Labour and New Zealand First have gone to war over Wairarapa with Ron Mark calling out his "cocky" and "arrogant" opponent Kieran McAnulty.
Labour leader Jacinda Ardern was out and about in the Wairarapa electorate on Friday with her candidate McAnulty, currently a Labour list MP, who is confident he's in for the win.
"Yeah, absolutely, I nearly did last time," he told Newshub.
In 2017, National's candidate Alistair Scott - who is not standing this year - took out Wairarapa with a majority of nearly 3000 over McAnulty. The wildcard, NZ First's Ron Mark, trailed 6000 behind that.
"That's when the party was polling 36 percent. We're obviously polling a lot higher than that now, and on paper, I can win this seat," McAnulty said.
His main competition is now National's Mike Butterick. But NZ First's "underdog" Ron Mark thinks he's in for a win too.
"Labour do not deserve the votes out of Masterton, they don't," he told Newshub.
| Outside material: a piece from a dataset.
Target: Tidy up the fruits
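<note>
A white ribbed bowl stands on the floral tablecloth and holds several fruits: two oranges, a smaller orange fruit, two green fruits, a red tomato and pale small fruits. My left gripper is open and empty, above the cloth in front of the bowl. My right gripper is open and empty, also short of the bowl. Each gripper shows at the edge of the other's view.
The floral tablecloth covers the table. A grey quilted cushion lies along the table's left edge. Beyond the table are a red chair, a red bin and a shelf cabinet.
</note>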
Labour has done analysis that it says shows if the party gets about 42 percent nationally, Wairarapa will swing red. In Newshub's last poll, Labour got 60.9 percent.
"Kieran is very confident. He's telling everybody Labour's going to govern alone with the Greens wiped out," Mark said.
McAnulty thinks there's a "real chance" Labour could govern alone, but he said he hasn't been telling people that, "Newshub's poll has said that".
Mark described McAnulty as "so cocky" and "so arrogant" and believes the Labour MP "might get a surprise".
McAnulty, when asked if he's arrogant, laughed and said: "No, I don't think so".
As the Wairarapa candidates go to war, Labour has twisted the knife by scrapping New Zealand First's flagship $3 billion Provincial Growth Fund. It would be replaced with a piddly $200 million regional fund.
With polls showing New Zealand First on around 2 percent, their future is on the line and up in the air. The succession plan for what happens after leader Winston Peters is still not finalised. But Mark has said "maybe".
"I would like to but you know it is what it is," he told Newshub.
Ambitions like that are not really supposed to be said aloud, especially when your party has been through a leadership crisis - but no one told Dr Shane Reti that - when asked if he wanted to be leader, he didn't say no.
"I think that's a decision for the National Party caucus but if they wanted that it would be a privilege."
Collins didn't see me put off, saying it was entirely possible Reti could step in.
"One day he may well be the leader of the National Party."
Not something the popular leader of the Labour party needs to worry about.